Fake crowd noise and increased social media interactivity are part of the plans to liven up TV coverage when the AFL season returns.
Fake crowd noise and increased social media interactivity are part of the plans to liven up TV coverage when the AFL season returns.

Footy broadcasters reveal plan to bring the atmosphere

Footy fans are being promised a "whole new perspective on the game" when AFL finally returns this week.

While the competition has been on hold since March 22, broadcasters having been busy looking at how to improve the coverage of games in empty stadiums.

Artificial crowd noises, new camera technology and shooting angles, and an unprecedented level of online fan interactivity are just some of the measures set to be integrated into coverage in an attempt to give viewers the best football experience from their couches.

Following the success of artificial crowd noise in NRL matches, both Fox Footy and Seven will incorporate similar crowd noise into their coverage to compensate for the emptiness of the stadium, with Fox Footy even tailoring the noise to the different national venues.

Fox Footy General Manager Mick Neill said the months between rounds had been used to work out how to enhance the viewer experience, and a new mobile, boundary-running Fox Air camera would give "a whole new perspective on the game".

"We will be shooting the game a bit differently," Mr Neill said.

"We have updated our camera plans so we will be shooting a little bit tighter. We really want to focus in on the players on the field and we're not really keen to show all the empty seats."

He also said Fox Footy was looking at ways to bring fans into the live coverage and Fox Footy staples such as AFL 360 and Bounce via social media and Zoom.

"We need to help give the fans a voice because they don't have the voice of the crowd at the stadium at the moment," Mr Neill said.

"Any time we can help out giving them a voice is a good thing."
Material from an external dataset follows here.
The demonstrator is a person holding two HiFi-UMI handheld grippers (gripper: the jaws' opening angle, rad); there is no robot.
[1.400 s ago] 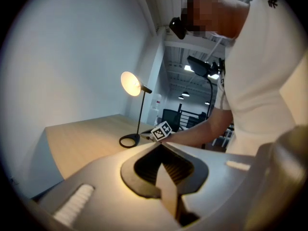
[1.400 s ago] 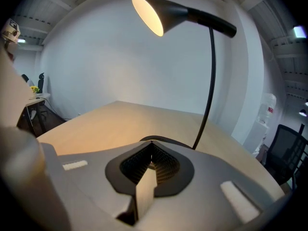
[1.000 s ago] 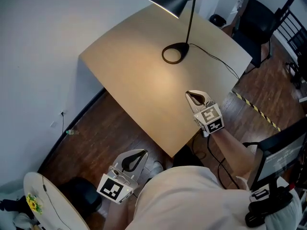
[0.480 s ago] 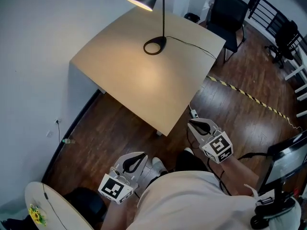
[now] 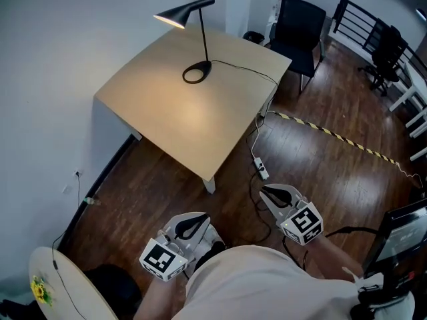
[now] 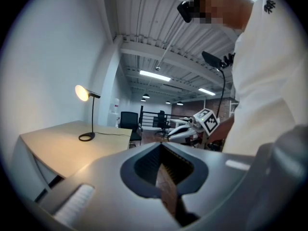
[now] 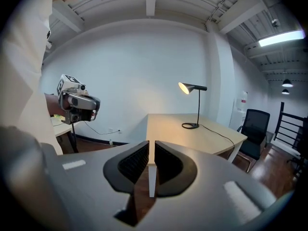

Managing director of Seven Melbourne and Head of Network sport, Lewis Martin, said that the challenges of televising this season had been immense and the first round, played in empty stadiums, proved to be unsatisfying for viewers.

Added travel restrictions since put in place restricting teams' movement around the county had meant the network effectively had to start from scratch.

"That doesn't change that the game is still the core focus, but we have had to reset the way we go about things," he said. "And I think having no crowds has reminded everyone just how important fans are."

An unexpected bonus from the first round was that without crowds, TV viewers could hear more of the physicality of the players, and Martin said they planned to keep that element while trying to provide a more familiar crowd experience.

"It's the body clashes, it's the boot on ball and it's all the verbal exchanges between players," he said. "So, we are going to see an insight into what an AFL player endures in a game more so than ever before."

But despite all the technological advances, Martin said the game was still its own best advertisement and anticipation from broadcasters and fans alike was sky high at the prospect of Thursday's meeting between heavyweight clubs Richmond and Collingwood.

"If you are wondering about all the different effects, if Jordan de Goey kicks a goal to put the Pies three points in front with a minute to go, that's all we are going to talk about."